**What you have to do:**
Note each line in the data holding the string "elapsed" and report it.

Records drawn from a dataset:

==*==

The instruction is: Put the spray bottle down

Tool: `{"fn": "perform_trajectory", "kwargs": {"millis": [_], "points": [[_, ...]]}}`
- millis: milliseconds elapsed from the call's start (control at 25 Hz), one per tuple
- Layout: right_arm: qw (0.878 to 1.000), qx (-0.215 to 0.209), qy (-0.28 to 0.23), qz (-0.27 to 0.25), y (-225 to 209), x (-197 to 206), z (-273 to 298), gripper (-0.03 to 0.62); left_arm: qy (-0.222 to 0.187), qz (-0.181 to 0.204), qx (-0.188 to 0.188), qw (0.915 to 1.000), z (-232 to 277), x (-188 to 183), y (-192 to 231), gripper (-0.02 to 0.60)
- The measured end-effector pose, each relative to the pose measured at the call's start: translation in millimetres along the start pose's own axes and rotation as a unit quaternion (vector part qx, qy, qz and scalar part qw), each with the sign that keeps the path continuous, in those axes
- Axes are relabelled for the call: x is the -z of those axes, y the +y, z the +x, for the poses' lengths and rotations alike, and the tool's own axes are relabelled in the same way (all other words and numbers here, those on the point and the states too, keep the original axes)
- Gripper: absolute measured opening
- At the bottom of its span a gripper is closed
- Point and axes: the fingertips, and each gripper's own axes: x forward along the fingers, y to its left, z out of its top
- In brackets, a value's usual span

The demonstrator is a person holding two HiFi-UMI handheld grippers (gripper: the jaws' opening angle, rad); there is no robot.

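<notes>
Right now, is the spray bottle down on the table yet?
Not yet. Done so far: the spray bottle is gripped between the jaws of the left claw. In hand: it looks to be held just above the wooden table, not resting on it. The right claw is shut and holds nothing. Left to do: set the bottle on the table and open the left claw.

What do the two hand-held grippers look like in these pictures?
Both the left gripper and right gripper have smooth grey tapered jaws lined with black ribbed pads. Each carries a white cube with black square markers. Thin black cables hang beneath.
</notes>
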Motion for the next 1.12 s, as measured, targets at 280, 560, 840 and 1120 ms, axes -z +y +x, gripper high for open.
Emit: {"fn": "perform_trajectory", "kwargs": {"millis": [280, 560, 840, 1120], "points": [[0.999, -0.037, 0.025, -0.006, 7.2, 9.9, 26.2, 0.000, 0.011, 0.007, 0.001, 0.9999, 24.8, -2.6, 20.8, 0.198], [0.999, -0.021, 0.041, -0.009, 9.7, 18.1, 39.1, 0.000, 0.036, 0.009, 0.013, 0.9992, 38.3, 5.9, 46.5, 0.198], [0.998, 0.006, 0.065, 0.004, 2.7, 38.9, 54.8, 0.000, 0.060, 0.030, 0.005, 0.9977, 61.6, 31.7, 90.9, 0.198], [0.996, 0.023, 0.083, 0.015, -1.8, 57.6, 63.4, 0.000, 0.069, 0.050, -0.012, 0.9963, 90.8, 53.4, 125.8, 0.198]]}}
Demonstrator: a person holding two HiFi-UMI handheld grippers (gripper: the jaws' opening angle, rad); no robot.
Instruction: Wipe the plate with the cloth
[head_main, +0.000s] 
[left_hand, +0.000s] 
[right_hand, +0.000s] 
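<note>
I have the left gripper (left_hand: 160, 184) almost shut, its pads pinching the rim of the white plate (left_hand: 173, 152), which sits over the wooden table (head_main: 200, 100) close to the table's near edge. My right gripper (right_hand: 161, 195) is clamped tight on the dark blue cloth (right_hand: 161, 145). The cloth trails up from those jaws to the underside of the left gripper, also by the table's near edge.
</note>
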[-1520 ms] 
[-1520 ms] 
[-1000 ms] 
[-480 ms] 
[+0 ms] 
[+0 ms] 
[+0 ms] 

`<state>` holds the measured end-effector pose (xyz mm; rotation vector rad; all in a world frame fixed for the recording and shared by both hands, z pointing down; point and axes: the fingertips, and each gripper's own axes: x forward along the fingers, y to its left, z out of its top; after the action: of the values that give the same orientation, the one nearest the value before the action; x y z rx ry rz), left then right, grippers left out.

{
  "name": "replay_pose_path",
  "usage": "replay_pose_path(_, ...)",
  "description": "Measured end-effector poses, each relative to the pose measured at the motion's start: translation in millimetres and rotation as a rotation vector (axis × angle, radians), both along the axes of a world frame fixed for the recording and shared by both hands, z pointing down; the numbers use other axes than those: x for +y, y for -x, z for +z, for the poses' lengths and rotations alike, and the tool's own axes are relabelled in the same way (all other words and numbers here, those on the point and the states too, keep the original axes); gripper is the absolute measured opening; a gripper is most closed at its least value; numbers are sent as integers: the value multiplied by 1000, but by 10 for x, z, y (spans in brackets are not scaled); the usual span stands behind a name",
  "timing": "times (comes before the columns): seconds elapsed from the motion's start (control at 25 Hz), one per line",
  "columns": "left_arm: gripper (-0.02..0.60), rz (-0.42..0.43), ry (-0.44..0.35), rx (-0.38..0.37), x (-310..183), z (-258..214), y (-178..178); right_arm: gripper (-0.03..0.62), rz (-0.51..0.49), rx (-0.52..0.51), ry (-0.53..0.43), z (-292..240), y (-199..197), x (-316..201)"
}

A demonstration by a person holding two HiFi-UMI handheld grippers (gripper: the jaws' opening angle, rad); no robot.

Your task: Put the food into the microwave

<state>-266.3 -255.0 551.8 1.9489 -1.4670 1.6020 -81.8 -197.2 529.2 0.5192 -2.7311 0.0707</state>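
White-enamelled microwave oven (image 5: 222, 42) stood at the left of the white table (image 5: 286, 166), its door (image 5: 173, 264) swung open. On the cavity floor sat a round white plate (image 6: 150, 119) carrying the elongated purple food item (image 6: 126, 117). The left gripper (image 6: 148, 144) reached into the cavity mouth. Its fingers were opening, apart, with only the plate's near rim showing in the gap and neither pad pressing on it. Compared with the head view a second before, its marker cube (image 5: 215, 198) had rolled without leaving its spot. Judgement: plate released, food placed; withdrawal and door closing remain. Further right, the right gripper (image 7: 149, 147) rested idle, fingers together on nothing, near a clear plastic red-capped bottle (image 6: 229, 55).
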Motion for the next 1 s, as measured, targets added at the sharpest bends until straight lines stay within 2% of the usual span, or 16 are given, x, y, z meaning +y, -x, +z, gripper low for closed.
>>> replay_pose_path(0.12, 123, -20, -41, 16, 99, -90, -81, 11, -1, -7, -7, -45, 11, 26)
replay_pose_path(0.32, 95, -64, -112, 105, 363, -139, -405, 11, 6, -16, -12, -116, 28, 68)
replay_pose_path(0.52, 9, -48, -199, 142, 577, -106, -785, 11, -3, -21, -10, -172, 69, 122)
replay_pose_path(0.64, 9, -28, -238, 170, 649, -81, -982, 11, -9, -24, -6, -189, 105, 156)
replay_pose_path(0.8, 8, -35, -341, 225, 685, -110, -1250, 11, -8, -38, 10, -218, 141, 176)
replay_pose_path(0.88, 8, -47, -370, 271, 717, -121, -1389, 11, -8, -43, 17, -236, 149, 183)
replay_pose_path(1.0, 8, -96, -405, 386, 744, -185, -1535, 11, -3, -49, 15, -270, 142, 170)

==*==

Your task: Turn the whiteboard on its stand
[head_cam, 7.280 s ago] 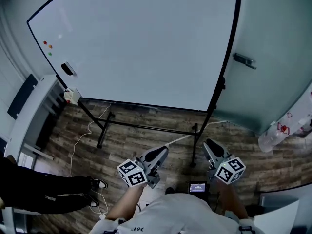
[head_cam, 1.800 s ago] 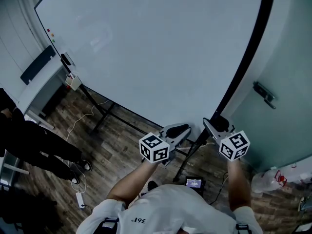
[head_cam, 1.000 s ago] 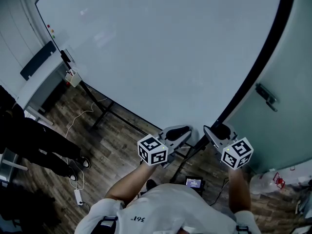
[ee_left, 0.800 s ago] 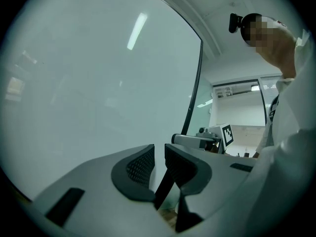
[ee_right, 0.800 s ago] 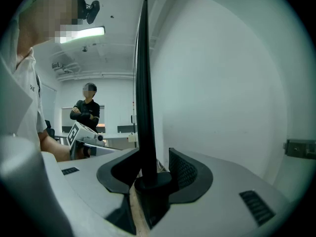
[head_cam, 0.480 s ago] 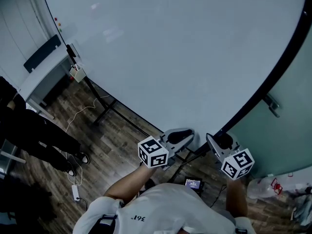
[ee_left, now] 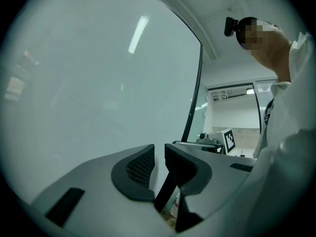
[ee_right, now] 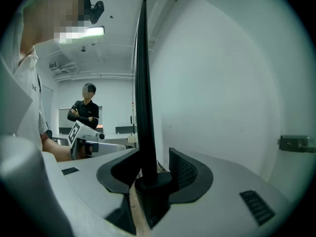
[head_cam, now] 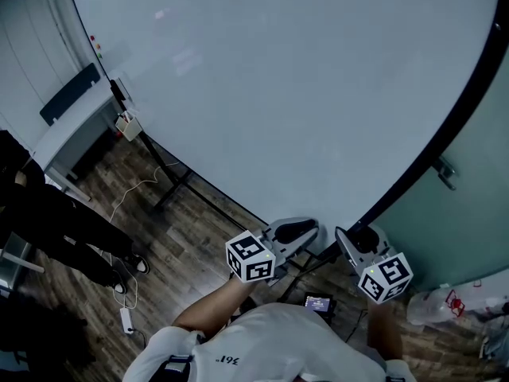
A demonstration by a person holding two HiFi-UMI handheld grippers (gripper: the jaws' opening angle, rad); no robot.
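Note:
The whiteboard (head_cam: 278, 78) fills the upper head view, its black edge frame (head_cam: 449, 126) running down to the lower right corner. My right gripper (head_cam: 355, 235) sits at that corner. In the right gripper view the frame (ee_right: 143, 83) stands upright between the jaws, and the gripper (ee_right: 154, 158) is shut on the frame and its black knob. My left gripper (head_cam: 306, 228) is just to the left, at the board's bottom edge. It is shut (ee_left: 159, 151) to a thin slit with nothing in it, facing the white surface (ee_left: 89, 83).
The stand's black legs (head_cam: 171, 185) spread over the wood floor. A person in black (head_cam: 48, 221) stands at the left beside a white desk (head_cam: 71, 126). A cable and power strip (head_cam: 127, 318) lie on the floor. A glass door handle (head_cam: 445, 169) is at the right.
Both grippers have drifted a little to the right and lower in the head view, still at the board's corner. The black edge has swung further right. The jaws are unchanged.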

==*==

**Answer section:**
- millis: milliseconds elapsed from the call's start (control at 25 Hz), one per tuple
  "timing": "times (comes before the columns): seconds elapsed from the motion's start (control at 25 Hz), one per line",

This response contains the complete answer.